Do ethics committees in religious and nonreligious healthcare organizations (HCOs) serve their patients, staff, organizations, and communities differently, given their shared heritage and the commonalities in their agendas? My experience suggests that there are differences that I will first describe and then illustrate using two committees' approaches to therapeutic abortion.

Three Differences
First, metaphorically, committees in religiously based HCOs have wider "radar screens" than their nonreligious counterparts. The faith-based mission and core values of religious organizations cause some issues to materialize as "ethical," presenting conundrums and calling for resolution. These issues would be otherwise absent from the radar screens of ethics committees in nonreligious HCOs. One example is contraceptive sterilization. Catholic hospitals must abide, or attempt to abide, by the norms of the U.S. Conference of Catholic Bishops' Ethical and Religious Directives for Catholic Health Care Services. These directives do not permit direct sterilizations for contraceptive purposes. When patients and physicians request permission to perform tubal ligations, therefore, it is not sufficient in Catholic hospitals that the proposed procedure be in accordance with state law and professional medical-ethical standards. The procedure must find justification in Catholic moral teaching as the Catholic Bishops apply that teaching to healthcare concerns. The protocol for assessing such requests and justifications in many Catholic hospitals involves the institutional ethics committee, usually in the form of an ad hoc subcommittee. The ethics committee in the nonreligiously based hospital across town never confronts this issue unless other than religious concerns are raised—informed consent, for example.

A second difference is an increased number of ethical norms for committees in religious organizations. Ethics committees in nonreligious HCOs take their bearings primarily in relationship to legal, professional, and secular bioethical guidelines and parameters.
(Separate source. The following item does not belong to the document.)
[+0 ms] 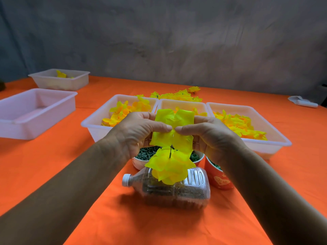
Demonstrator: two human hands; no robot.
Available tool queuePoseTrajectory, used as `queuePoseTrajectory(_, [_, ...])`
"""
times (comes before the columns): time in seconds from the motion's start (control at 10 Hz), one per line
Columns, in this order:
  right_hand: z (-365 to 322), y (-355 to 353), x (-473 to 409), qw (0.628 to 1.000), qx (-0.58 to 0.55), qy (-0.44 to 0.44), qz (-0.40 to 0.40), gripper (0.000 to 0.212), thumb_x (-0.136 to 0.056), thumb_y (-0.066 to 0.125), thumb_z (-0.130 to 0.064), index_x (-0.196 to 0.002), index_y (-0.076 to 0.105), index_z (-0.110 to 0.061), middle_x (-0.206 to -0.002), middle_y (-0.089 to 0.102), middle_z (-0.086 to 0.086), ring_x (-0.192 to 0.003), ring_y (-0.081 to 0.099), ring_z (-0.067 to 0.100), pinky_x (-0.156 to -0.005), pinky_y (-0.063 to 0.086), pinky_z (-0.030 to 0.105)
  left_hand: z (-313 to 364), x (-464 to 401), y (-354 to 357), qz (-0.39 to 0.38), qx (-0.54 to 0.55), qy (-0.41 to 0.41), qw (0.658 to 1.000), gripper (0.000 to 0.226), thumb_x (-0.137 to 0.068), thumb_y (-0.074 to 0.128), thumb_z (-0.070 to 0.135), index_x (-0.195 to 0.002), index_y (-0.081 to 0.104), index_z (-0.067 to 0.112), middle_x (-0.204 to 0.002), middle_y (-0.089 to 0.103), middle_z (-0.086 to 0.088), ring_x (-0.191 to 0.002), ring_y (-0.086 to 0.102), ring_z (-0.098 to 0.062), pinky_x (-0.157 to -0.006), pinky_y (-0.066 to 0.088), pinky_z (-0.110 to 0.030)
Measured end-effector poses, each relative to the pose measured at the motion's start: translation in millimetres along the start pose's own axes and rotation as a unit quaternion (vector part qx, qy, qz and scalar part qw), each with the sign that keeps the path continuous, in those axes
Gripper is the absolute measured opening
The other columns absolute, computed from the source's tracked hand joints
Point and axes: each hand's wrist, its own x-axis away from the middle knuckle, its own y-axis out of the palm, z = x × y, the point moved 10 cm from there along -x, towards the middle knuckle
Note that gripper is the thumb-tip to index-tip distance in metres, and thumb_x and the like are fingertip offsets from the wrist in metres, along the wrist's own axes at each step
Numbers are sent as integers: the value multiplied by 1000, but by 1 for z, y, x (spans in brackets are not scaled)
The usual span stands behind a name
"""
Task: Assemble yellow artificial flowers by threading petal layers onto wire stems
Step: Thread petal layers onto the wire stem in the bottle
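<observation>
Above the orange cloth-covered table (53, 165), both hands pinch a flat, thin yellow fabric petal layer (172, 129).
The left hand (136, 133) and right hand (210, 135) meet thumb-tip to thumb-tip at its centre, fingers curled behind; a dark green wire stem (170, 152) runs down into crumpled yellow petals (169, 168) over a clear ribbed plastic bottle (173, 190).

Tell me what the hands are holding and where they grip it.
Both hands, left and right, pinch a yellow petal layer at its middle, thumbs nearly meeting there. Below it a green stem with more petals hangs.
</observation>
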Motion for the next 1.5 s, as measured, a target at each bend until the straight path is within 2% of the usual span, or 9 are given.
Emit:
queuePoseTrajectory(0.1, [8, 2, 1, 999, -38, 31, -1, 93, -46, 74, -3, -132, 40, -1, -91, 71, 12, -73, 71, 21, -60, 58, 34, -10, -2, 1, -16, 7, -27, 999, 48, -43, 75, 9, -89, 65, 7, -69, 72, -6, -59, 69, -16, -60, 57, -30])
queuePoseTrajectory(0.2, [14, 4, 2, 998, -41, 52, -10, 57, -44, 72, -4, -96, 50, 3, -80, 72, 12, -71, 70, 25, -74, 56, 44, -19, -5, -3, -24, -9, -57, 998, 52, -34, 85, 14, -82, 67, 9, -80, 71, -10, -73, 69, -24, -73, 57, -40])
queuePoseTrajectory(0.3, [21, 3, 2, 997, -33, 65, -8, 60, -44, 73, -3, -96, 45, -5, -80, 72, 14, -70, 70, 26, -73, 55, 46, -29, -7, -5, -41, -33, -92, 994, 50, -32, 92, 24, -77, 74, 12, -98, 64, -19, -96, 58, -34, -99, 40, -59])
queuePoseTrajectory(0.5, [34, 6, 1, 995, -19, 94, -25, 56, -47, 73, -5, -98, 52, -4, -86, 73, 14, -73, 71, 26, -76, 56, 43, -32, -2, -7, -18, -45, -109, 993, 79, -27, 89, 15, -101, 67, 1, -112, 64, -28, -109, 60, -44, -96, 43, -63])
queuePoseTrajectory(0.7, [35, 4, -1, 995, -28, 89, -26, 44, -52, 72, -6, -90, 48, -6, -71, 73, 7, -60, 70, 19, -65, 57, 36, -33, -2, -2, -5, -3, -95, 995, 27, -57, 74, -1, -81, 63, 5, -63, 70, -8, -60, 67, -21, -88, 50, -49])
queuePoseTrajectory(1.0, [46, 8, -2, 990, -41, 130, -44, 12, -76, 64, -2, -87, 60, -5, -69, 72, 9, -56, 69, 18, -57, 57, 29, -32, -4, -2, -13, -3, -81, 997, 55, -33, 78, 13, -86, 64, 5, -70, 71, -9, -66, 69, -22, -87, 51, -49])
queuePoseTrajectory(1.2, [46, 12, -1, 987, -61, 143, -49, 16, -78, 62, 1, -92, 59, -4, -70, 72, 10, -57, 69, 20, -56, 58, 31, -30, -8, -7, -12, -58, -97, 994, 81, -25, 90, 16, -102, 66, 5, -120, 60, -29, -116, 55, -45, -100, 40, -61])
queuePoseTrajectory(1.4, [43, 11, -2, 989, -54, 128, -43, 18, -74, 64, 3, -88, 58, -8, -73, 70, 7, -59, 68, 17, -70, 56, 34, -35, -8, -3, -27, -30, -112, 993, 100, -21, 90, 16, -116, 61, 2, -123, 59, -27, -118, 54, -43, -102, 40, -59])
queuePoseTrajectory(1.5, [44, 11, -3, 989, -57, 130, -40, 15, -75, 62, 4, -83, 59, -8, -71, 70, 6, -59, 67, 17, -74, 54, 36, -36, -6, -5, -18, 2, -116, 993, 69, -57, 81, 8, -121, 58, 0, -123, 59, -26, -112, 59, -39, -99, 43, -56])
These norms are "floating," so to speak: they change over time. An example is futile treatment. Many hospitals have developed policies and procedures to address the conflicts arising when physicians disagree with a family's demands to provide life-extending medical treatments to patients because those treatments cannot achieve medical goals or provide any benefit that the patient can appreciate.

Laws in Texas and California now permit physicians and hospitals to withhold or discontinue treatments not in accord with accepted community standards of medical practice in specific circumstances, when appropriate protocols are followed. In Illinois, new application protocols and forms permit physicians to give "futile treatment" as a reason for requesting permission from state-appointed guardians to withhold or withdraw medical treatments from incapacitated patients meeting one of three descriptions of "end-stage." While the topic is still controversial among professional bioethicists, American Medical Association ethical standards now clearly support a physician's right to withhold noneffective medical treatment, even when a family demands it. So the ethical-legal matrix upon which nonreligiously based HCOs draw has changed noticeably in ten years.

In contrast, ethics committees in religiously based HCOs must consider, in addition to the ethical-legal matrix, whether institutional policies or clinical responses to patient care conundrums are aligned with the organization's religious mission and core values. Committees in religiously based HCOs, in other words, must consult a compass that includes a fixed point of reference, one that does not change as societal laws and professional customs do. The committee must ask itself: "How does what we propose to do conform to the foundational values and beliefs of the church or fellowship?" When the answer is not obvious, the committee has further research and reflection to do.

Third, the two types of ethics committees approach the goal of integration differently—both in how they define the goal and in how they use organizational resources to achieve it. In nonreligiously based HCOs, integration often refers to organizational ethics, the emerging subdiscipline of bioethics. That is, under pressures both evolutionary and environmental—for example, the Joint Commission on Accreditation of Healthcare Organizations' standards—ethics committees are devising ways to help their organizations address business ethics as well as clinical ethics through standards and mechanisms. Some are adding this function to the committee's mission and obtaining additional training or expert guidance to implement it. Others are devising ways to collaborate with corporate compliance programs that have sprung up in other corridors of the institution.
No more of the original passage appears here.